- **Exercise directions**: Every line of the listing that contains the word "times" is to be copied out.

- **Input**:

==================================================

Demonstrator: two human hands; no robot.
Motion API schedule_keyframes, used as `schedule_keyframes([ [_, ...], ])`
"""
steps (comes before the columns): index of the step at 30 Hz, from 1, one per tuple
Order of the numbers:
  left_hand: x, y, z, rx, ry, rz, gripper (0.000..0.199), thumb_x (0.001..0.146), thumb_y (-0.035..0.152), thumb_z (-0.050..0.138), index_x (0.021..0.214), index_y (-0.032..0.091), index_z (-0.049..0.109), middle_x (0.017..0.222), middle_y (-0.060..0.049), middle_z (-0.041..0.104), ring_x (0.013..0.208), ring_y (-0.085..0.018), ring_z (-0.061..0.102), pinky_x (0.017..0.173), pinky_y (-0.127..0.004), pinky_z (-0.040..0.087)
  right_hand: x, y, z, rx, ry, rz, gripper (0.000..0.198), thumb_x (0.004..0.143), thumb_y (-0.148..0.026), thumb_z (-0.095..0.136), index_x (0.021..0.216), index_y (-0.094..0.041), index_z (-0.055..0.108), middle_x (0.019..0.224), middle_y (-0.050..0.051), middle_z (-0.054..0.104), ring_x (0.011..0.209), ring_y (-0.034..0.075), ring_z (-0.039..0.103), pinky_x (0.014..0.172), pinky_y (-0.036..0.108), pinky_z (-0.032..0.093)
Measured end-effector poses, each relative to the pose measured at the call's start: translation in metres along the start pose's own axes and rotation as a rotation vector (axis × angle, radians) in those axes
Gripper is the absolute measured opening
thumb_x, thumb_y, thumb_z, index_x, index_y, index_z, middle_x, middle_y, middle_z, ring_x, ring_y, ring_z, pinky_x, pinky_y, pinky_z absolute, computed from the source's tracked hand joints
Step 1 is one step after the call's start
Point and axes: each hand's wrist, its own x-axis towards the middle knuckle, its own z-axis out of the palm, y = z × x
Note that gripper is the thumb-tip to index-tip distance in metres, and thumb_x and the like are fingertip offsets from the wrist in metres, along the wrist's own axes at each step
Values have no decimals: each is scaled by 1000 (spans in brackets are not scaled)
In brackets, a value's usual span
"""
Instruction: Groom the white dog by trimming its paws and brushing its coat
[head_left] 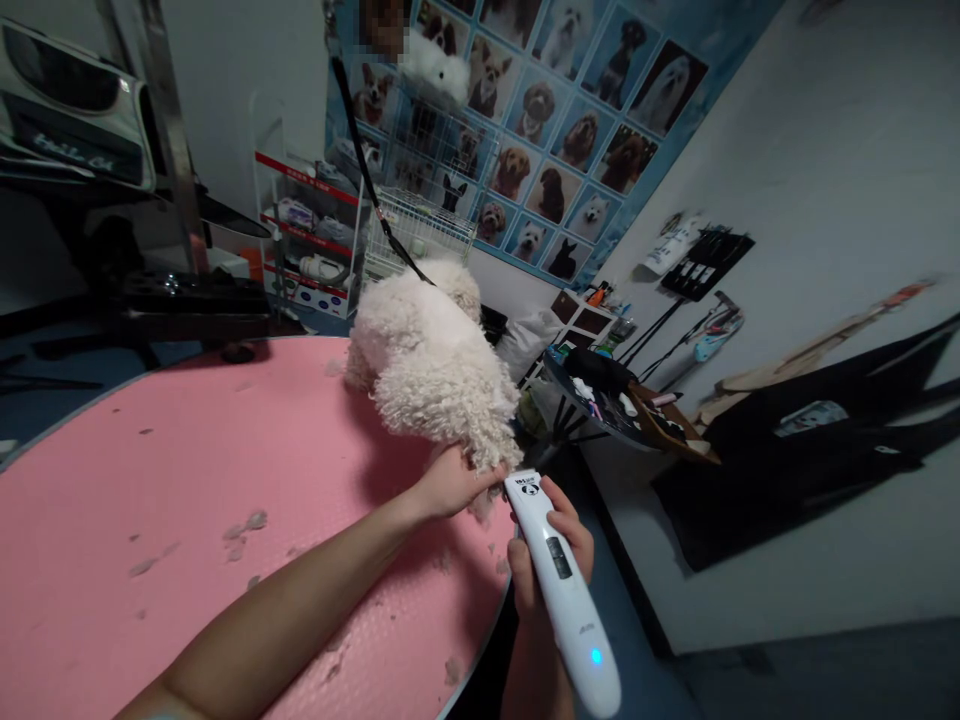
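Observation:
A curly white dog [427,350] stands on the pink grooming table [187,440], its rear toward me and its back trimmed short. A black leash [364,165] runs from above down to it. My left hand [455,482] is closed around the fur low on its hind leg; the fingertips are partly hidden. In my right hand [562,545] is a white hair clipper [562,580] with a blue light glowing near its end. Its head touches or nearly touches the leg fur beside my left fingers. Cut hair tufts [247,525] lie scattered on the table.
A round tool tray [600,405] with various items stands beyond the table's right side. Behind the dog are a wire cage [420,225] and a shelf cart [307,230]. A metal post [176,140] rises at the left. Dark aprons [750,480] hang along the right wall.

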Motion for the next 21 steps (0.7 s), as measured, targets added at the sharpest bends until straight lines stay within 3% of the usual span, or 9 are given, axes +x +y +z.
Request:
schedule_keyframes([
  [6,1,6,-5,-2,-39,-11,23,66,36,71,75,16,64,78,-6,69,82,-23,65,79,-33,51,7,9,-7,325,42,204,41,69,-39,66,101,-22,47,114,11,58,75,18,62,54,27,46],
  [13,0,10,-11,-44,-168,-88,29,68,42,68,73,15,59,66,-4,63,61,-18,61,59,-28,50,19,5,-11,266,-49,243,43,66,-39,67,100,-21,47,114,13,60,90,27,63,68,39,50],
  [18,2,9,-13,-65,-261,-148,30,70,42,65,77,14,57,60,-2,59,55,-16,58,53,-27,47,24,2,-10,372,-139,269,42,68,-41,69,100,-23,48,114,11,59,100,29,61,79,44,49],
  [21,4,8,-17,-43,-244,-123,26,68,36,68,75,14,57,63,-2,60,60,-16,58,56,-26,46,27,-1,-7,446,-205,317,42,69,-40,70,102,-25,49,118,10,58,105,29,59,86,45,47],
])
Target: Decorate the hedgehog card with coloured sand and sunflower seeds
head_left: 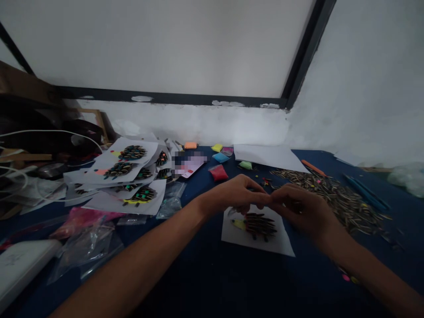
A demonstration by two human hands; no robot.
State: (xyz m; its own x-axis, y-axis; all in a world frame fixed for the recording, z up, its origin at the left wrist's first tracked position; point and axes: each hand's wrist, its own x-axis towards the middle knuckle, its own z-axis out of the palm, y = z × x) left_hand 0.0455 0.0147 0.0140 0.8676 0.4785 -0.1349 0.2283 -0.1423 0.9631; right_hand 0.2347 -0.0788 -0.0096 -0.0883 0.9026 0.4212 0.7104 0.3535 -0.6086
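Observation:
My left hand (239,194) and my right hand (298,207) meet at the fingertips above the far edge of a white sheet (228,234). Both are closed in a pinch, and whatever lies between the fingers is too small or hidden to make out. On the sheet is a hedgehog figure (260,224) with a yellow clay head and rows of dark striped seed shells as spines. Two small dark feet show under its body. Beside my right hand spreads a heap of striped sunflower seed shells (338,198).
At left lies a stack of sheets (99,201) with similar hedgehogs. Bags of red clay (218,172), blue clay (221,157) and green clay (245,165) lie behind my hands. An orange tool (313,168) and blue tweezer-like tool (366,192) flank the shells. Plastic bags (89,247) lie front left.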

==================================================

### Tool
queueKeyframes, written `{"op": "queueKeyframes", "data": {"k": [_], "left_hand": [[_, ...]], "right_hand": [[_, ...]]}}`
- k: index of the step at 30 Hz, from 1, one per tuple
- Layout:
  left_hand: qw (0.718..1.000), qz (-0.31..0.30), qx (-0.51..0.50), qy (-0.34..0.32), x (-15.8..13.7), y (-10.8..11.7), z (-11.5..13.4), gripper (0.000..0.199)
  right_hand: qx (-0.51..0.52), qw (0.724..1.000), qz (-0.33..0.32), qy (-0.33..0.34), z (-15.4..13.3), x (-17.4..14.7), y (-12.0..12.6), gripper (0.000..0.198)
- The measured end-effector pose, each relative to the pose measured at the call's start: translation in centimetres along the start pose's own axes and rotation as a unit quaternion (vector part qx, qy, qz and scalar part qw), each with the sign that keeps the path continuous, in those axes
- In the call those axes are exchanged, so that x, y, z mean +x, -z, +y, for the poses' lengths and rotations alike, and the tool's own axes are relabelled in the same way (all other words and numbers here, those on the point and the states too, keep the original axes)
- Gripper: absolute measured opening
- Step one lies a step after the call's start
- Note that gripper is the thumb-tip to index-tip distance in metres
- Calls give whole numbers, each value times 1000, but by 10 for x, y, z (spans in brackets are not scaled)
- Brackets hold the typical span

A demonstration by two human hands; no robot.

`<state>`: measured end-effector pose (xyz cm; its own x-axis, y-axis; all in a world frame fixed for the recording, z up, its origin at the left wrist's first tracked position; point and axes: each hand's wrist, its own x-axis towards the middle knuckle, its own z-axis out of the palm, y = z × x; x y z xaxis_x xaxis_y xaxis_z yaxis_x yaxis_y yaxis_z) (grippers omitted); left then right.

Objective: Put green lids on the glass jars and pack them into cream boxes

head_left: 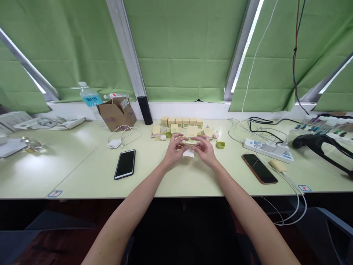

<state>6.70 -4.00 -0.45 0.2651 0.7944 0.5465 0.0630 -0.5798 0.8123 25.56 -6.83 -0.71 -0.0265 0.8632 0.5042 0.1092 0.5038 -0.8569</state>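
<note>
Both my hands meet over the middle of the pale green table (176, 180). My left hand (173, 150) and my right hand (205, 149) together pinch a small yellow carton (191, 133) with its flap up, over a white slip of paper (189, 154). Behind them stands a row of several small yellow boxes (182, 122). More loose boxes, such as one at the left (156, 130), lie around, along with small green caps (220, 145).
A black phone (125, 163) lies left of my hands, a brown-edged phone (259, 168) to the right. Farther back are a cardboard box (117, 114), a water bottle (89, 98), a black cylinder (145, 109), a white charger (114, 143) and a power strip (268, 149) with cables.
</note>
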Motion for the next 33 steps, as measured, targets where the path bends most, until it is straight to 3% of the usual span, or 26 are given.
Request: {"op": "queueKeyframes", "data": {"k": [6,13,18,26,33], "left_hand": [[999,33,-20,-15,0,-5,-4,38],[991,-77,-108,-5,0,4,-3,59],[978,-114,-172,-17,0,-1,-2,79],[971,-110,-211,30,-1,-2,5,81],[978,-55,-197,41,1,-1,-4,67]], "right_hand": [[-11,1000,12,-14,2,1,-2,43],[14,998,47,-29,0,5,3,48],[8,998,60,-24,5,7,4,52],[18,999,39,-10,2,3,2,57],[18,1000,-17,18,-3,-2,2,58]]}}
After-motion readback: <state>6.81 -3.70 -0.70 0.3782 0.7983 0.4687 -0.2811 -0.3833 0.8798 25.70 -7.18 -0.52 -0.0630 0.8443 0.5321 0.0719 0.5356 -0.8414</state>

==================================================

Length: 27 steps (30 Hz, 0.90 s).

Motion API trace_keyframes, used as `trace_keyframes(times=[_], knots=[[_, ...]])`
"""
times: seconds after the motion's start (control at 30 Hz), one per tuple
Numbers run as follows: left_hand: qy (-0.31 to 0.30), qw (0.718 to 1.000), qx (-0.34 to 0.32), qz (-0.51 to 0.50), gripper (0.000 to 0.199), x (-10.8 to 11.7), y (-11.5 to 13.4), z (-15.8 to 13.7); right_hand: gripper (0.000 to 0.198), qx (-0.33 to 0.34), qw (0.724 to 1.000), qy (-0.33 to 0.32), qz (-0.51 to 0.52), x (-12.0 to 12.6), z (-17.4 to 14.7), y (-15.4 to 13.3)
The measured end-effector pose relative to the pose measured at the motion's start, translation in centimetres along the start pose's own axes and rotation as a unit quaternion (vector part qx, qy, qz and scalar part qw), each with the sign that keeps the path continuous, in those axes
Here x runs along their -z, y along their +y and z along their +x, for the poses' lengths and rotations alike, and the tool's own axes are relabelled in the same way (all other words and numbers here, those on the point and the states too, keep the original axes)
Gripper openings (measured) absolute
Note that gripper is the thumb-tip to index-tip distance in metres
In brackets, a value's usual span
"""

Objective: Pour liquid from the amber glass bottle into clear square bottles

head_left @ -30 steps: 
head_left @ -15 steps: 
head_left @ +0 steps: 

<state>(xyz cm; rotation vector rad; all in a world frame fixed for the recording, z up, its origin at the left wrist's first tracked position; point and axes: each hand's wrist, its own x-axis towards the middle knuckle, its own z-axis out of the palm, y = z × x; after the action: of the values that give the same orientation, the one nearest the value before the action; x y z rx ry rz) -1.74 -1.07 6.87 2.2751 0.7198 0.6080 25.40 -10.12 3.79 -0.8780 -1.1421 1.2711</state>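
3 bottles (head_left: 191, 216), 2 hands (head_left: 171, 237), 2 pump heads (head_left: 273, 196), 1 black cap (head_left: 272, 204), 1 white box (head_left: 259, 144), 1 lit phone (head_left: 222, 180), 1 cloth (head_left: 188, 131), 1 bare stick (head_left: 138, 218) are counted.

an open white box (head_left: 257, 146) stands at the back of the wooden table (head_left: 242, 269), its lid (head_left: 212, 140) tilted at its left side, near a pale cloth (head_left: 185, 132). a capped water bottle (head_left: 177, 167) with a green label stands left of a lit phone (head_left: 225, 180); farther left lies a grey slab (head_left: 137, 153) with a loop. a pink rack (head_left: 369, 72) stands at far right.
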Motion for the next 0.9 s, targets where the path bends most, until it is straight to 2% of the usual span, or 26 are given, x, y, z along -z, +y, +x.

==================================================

- **The completed task**:
- Calls give whole numbers, each value times 1000, but by 10 for x, y, z (spans in brackets are not scaled)
Motion API trace_keyframes, used as `trace_keyframes(times=[_], knots=[[_, ...]])`
times: seconds after the motion's start (control at 30 Hz), one per tuple

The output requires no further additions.